At this point, zookeepers with both tranquilizers and guns had made it behind the painting elephant, ready to shoot whichever they deemed necessary. Noting the elephant dangerously close to the cowering children, they opted for firepower of the bullet variety and shot Lucy twelve times with slugs the size of strawberries. Like young Benjamin just minutes before, Lucy was out of seconds, lying in a dead heap, her last sight a glimpse of the snack shop.

Everyone was dazed, hunching their shoulders and looking around for someone to say something. But no one did, no one dared to, watching the still bodies as if they would come back to life.

Benjamin’s father looked down at the boy, and then to the elephant yards away, and finally to the police officer who was gently prodding him to leave the boy alone so they could do what any father dreads. Naturally, the father would not leave, holding Benjamin’s bluing hand like the first day home from the hospital. But the fact remained, young Benjamin would never come back; he was gone to a place beyond anyone’s comprehension.

It was two months and twenty-four days before Benjamin’s father returned to Brinkfield. The organizers of the zoo, prompted by the St. Luke’s Choir, had asked to hold a memorial service at the grounds. Caught in grief, he declined many times, always saying the moment wasn’t right. But, with the urging of his sister, Benjamin’s father caved, letting the zoo move forward with the preparations. When he walked to the scene, the area where his son died had been scrubbed clean. The only marks of tragedy were the piles of flowers littered on the fence line of the enclosure. There were dozens of little plush animals mixed in with the roses.

Among them, there were no elephants.

There was nothing that even resembled the creature, none plastered to signs or guide posts. At the ceremony, when asked to say a few words, Benjamin’s father declined, too taken by the moment that his throat was dry. Instead, the head of the zoo offered a prayer for the boy, and the St. Luke’s Choir sang, “It is Well with My Soul.” After they hit their last off-key note, the gathered crowd dispersed, leaving only Benjamin’s father who sat on a bench with the backrest of a zebra.
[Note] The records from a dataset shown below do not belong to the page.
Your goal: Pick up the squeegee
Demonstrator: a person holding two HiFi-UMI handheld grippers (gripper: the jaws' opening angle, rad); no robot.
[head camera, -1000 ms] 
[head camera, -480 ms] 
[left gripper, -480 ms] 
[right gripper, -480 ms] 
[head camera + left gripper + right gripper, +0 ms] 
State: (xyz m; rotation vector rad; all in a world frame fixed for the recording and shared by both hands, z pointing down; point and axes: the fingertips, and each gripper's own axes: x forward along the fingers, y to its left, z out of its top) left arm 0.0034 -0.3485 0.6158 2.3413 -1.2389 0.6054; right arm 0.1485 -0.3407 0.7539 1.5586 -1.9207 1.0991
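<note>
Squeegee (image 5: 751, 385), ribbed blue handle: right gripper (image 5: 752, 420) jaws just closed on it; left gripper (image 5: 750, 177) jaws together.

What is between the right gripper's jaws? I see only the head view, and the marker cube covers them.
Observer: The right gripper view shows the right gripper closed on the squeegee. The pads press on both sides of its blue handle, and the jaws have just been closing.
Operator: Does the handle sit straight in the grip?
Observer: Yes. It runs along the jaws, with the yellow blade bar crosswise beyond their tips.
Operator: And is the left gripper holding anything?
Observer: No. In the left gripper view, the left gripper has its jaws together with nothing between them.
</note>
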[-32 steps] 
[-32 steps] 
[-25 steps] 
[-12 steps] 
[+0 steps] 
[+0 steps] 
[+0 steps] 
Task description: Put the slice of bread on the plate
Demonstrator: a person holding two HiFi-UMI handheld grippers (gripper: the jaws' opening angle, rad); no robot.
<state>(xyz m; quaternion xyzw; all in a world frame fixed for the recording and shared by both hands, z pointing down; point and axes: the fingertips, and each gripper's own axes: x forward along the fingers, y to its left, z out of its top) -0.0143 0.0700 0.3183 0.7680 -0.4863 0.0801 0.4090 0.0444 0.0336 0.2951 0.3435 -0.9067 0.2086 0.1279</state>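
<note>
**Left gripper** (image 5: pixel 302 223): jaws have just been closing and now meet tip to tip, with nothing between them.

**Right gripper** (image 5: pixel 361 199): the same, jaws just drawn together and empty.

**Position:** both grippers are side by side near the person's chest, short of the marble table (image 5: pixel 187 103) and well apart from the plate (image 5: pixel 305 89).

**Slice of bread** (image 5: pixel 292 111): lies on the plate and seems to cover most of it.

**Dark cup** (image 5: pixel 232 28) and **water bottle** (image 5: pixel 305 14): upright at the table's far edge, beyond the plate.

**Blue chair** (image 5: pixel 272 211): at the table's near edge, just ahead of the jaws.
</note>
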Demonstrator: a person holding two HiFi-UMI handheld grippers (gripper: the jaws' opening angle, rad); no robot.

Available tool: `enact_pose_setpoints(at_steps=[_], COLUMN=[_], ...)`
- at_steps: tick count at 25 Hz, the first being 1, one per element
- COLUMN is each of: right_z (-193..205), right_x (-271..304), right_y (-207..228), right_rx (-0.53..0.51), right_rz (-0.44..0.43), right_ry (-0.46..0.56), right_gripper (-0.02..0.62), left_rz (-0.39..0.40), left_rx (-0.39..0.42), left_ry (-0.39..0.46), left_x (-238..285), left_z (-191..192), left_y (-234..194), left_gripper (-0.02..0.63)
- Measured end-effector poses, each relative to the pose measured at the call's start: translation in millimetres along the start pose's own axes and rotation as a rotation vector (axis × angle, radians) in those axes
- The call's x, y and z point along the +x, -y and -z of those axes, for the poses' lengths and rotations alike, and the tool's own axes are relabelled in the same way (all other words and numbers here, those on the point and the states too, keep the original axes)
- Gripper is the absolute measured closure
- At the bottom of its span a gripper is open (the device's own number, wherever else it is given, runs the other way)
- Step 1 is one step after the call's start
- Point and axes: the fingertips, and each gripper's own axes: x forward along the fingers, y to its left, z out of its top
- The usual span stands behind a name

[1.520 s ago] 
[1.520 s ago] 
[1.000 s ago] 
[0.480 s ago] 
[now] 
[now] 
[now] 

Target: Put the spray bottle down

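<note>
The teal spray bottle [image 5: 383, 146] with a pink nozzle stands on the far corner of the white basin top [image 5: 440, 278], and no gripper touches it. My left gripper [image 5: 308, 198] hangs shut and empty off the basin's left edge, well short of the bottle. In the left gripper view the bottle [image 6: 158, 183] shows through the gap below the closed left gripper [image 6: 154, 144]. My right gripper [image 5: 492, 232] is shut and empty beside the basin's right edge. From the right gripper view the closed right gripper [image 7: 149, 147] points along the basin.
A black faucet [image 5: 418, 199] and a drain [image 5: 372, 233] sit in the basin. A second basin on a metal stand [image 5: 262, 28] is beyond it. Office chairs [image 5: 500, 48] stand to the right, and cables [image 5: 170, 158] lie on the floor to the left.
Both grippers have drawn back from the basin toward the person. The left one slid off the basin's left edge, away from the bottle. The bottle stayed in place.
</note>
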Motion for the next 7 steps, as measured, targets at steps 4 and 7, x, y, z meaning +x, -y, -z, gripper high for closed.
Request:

He sat there far past closing, but no one had the heart to tell him to leave. The lights around the zoo still shone brightly, illuminating the place like a prison. After a while, Benjamin’s father heard a slight whistling sound, a tune that he remembered from childhood but couldn’t place. The unseen whistler had feet that shuffled along the broad walkway leading to the bench.

When Benjamin’s father looked around, he saw a janitor come into the light. She was old, her forehead wrinkled, her graying hair wispy around her ears. She took a Kleenex from her pocket, blew her nose, and then, gently like rain, sat next to the man on the bench. There was something about that woman so familiar that the father told her the whole story.

He told her of Benjamin’s love of animals and homemade jungle java. He told her of his school report on the African Savannah, his flip book of facts that won the prize for third graders at Woodson Elementary. He told her of the death of Benjamin’s mother, the hardship of trying to be a single dad in a world so dominated by what a father is supposed to be. He told her of the past two months, the tears, the therapy visits, the nagging sense that there had to be something more out of this hell.

When he finished, the woman sighed slightly and leaned in. “Don’t worry,” she said in the sweetest of tones. “Heaven is full of elephants.”